HOW TO PROVE THE ABSENCE OF CROSS-CONTAMINATION IN AN ATMP
In general, GMP compliance protects from cross-contamination risks. However, it is required to demonstrate that the adopted measures are effective. An option that has been already proved to be useful for this aim is the DNA profiling technique [10, 11]. This is a highly sensitive and specific method routineously used in forensic caseworks for human identification [12] and applied to reveal and monitor microchimerism after stem cell transplantation [13]. DNA profiling is the determination of unique genetic characteristics that make an individual distinguishable from of all other humans, including closely related ones. In particular, this technique allows the identification of short, highly specific, tandem-repeated (hypervariable) genomic sequences (short tandem repeats, STRs), that do not contribute to gene function. Based on a specific statistical approach, the random match probability is equated with the probability that a match would occur by chance. The random match probability is the unlikely coincidence that an unrelated person would by chance have the same DNA profile and can be determined by calculating the frequency of the observed profile in a reference population database [14].

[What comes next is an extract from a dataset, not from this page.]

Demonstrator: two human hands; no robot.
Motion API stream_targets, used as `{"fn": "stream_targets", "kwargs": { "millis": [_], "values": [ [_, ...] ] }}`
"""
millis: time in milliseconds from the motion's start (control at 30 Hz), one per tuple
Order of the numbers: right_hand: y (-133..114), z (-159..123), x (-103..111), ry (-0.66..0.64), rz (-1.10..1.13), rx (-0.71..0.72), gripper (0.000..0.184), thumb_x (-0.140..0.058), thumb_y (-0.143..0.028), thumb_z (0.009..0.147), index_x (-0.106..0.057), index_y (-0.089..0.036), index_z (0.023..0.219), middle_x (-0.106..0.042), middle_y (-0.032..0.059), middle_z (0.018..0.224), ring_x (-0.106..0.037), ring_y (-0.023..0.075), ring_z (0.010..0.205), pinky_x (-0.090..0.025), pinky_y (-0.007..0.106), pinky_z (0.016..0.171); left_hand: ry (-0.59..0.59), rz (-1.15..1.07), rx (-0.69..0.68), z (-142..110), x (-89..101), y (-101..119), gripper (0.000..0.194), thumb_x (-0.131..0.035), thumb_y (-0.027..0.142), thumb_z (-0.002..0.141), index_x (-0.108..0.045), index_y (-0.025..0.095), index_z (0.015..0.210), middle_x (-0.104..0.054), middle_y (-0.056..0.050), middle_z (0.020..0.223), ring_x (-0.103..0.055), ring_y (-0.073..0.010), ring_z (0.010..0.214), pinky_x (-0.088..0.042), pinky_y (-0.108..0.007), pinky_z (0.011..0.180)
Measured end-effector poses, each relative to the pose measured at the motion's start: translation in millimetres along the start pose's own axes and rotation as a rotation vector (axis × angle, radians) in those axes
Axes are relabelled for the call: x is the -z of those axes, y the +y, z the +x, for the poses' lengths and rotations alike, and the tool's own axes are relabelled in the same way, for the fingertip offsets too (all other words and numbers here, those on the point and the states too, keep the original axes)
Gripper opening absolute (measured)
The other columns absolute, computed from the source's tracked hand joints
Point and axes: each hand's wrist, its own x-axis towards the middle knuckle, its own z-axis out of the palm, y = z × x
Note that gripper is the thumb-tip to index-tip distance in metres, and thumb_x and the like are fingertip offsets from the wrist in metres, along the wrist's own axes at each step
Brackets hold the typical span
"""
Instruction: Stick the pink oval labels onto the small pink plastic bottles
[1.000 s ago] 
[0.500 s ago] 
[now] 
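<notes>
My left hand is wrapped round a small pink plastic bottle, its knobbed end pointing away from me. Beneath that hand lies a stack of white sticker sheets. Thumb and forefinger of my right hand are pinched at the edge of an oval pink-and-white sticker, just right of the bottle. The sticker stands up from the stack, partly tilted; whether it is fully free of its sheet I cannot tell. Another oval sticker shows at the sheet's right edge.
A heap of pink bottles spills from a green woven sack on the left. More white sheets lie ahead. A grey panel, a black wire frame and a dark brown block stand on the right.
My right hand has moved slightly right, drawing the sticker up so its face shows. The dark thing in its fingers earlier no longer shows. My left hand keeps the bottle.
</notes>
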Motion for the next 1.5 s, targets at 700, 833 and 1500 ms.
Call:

As a practical example, we report the use of DNA profiling in the context of the Autologous Chondrocyte Implantation (ACI) technique [10], a worldwide applied cell therapy. Regenerative procedures, including ACI, can be used as second-line measures to repair chondral or osteochondral defects. ACI therapeutical approach was first used to treat full-thickness chondral defects of the knee and later applied to the ankle [15]. In the original procedure, small grafts of normal cartilage removed from non-weight bearing areas of the knee were treated in a GMP facility. Chondrocytes were isolated, expanded in culture for several weeks, and then retrieved as a suspension for re-implantation. Recent experimental and clinical research has been directed toward the development of procedures using suitable scaffolds which act as carriers for the implantable cells, maintaining at the meantime phenotype stability [16]. In this case, DNA profiling need to be performed both on blood samples of patients undergoing arthroscopy for ACI and on final ATMPs (cells harvested at the end of the culture period). Specific and validated kits analyzing 15 tetranucleotide STRs plus amelogenin locus for sex determination (internal control) can be utilized. If the results evidentiate that the unique DNA profile of each individual blood sample is maintained unaltered in its corresponding ATMP, this is an evidence of cross-contamination absence between different chondrocyte cultures. In fact, the genetic profile of each patient detected in blood sample controls before manipulation is unaltered in the cells until the end of the production process [10].
CONCLUSION
When producing ATMPs it is mandatory to implement and give evidence of all the possible measures to apply to prevent/minimize cross-contamination risks.
If accidental cross-contamination occurs or is revealed by evidence tests (i.e. DNA profiling), extraordinary cleaning procedures should be applied and an investigation performed in order to find the causes, if any. Preventive actions and monitoring should be implemented in order to avoid or reduce this risk in the future. In general, contaminated ATMPs should be eliminated.